[Opening RECORD EXCERPTS section]

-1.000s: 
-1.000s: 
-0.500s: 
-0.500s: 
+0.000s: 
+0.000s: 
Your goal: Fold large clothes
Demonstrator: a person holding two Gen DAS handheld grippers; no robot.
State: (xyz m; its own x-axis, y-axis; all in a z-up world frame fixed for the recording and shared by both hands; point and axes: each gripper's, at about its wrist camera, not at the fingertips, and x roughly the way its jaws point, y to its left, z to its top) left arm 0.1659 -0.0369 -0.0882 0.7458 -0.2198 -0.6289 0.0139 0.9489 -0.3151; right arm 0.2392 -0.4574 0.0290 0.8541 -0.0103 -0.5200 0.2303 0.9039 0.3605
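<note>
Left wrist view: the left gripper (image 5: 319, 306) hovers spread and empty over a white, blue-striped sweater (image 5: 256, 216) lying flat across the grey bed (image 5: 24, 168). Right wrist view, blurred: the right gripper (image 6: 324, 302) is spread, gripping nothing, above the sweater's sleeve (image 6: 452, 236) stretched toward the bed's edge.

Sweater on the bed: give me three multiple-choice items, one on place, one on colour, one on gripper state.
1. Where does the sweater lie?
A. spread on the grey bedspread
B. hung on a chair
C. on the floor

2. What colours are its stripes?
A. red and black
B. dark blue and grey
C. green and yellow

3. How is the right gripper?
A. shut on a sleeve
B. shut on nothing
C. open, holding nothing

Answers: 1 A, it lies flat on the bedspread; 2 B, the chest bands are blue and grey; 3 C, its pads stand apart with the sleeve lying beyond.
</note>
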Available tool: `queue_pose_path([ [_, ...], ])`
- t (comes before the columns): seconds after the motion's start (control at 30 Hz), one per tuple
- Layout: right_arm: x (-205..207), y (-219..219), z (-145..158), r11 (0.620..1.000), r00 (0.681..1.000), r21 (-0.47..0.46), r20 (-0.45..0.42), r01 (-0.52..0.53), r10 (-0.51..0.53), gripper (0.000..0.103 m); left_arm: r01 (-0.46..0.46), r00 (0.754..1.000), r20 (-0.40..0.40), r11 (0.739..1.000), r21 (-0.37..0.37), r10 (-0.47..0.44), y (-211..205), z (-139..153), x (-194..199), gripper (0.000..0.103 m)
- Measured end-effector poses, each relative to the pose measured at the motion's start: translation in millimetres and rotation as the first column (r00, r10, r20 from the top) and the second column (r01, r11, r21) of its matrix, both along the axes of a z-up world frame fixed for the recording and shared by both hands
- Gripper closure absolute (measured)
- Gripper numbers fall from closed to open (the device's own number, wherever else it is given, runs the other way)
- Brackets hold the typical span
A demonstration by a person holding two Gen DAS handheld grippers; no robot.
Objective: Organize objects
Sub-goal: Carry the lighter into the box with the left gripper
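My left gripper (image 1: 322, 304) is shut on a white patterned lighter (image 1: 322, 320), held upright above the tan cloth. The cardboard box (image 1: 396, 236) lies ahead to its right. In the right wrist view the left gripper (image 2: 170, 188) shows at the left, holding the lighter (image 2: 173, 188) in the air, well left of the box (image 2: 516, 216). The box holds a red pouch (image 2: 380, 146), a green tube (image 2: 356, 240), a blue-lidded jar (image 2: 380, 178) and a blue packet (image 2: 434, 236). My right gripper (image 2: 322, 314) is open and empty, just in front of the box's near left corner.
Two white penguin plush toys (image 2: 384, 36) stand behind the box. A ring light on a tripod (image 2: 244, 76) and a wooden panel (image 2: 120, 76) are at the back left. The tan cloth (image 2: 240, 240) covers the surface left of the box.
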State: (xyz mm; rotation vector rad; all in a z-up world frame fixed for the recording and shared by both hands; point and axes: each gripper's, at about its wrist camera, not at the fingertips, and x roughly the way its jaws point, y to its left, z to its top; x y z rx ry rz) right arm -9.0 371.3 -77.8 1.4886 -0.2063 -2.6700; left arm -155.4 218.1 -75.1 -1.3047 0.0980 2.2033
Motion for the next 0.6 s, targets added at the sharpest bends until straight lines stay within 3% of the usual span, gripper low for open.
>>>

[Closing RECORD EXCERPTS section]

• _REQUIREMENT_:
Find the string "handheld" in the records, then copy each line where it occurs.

• _TASK RESPONSE_:
Demonstrator: a person holding two Gen DAS handheld grippers; no robot.
A demonstration by a person holding two Gen DAS handheld grippers; no robot.

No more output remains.